• Work task: Repeat the listing below word for word, leaving nothing out.

• Data:
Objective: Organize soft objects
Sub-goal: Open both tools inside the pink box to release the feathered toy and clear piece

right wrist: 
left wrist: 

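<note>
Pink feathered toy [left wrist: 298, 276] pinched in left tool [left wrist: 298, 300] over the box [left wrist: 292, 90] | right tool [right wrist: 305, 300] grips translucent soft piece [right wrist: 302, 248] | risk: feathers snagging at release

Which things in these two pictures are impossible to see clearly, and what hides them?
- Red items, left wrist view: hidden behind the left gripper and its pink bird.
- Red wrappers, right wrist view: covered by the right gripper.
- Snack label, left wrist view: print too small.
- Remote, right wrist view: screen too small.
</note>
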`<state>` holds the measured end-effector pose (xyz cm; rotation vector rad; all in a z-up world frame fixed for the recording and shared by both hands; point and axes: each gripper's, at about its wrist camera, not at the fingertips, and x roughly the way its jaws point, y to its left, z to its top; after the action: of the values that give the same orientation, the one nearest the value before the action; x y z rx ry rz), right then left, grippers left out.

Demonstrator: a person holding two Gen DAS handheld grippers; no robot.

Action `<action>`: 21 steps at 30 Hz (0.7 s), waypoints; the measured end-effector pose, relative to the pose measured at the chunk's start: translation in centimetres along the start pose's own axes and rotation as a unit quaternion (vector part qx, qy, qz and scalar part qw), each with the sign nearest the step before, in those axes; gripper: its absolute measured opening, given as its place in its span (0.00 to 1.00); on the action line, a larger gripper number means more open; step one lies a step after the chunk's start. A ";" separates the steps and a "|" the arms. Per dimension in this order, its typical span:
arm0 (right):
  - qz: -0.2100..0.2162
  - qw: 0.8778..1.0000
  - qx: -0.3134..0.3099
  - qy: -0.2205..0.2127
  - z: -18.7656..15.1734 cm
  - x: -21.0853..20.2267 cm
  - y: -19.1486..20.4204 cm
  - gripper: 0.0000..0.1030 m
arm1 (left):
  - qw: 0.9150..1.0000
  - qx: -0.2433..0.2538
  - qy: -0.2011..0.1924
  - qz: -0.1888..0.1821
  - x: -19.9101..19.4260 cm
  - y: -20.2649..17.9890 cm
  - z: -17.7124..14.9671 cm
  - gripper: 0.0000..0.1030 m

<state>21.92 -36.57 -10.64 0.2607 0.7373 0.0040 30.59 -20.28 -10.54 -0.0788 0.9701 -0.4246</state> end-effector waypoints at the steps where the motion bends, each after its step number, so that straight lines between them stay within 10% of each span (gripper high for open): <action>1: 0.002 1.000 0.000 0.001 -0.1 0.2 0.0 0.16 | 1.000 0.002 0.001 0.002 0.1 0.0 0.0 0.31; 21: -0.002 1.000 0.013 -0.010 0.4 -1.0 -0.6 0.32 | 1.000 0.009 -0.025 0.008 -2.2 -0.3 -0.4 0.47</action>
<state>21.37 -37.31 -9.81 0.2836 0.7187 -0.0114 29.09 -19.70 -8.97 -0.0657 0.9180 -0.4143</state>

• Solution to this task:
Objective: Organize soft objects
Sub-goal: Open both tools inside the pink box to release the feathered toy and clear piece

right wrist: 
left wrist: 

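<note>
Pink feathered toy [left wrist: 298, 276] pinched in left tool [left wrist: 298, 300] over the box [left wrist: 292, 90] | right tool [right wrist: 305, 300] grips translucent soft piece [right wrist: 302, 248] | risk: feathers snagging at release

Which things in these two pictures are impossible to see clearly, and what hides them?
- Red items, left wrist view: hidden behind the left gripper and its pink bird.
- Red wrappers, right wrist view: covered by the right gripper.
- Snack label, left wrist view: print too small.
- Remote, right wrist view: screen too small.
</note>
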`<state>` holds the measured end-effector pose (xyz cm; rotation vector rad; all in a z-up world frame fixed for the recording and shared by both hands; point and axes: each gripper's, at about its wrist camera, not at the fingertips, and x roughly the way its jaws point, y to its left, z to its top; after the action: of the values that give the same orientation, the one nearest the value before the action; x y z rx ry rz), right then left, grippers left out.

Demonstrator: a person holding two Gen DAS handheld grippers; no robot.

Action `<action>`: 21 steps at 30 Hz (0.7 s), waypoints; the measured end-effector pose, relative to the pose measured at the chunk's start: translation in centimetres along the start pose's own axes and rotation as a unit quaternion (vector part qx, qy, qz and scalar part qw), each with the sign nearest the step before, in those axes; gripper: its absolute measured opening, given as its place in its span (0.00 to 1.00); on the action line, a larger gripper number means more open; step one lies a step after the chunk's start. A ";" separates the steps and a "|" the arms. Per dimension in this order, its typical span:
arm0 (right):
  - qz: -0.2100..0.2162
  - qw: 0.8778..1.0000
  - qx: -0.3134..0.3099
  - qy: -0.2205..0.2127
  - z: -18.7656..15.1734 cm
  - x: -21.0853..20.2267 cm
  - y: -19.1486..20.4204 cm
  - gripper: 0.0000..0.1030 m
arm1 (left):
  - qw: 0.9150..1.0000
  - qx: -0.2433..0.2538
  - qy: -0.2011..0.1924
  - qz: -0.1888..0.1821
  - x: -19.9101..19.4260 cm
  - y: -20.2649..17.9890 cm
  - z: -17.7124..14.9671 cm
  - gripper: 0.0000..0.1030 m

<state>21.92 -36.57 -10.64 0.2607 0.7373 0.0040 30.59 -20.28 -10.54 -0.0788 0.9701 -0.4246</state> end-effector waypoints at the steps where the motion bends, each after its step number, so that straight lines between them stay within 10% of each span (gripper high for open): <action>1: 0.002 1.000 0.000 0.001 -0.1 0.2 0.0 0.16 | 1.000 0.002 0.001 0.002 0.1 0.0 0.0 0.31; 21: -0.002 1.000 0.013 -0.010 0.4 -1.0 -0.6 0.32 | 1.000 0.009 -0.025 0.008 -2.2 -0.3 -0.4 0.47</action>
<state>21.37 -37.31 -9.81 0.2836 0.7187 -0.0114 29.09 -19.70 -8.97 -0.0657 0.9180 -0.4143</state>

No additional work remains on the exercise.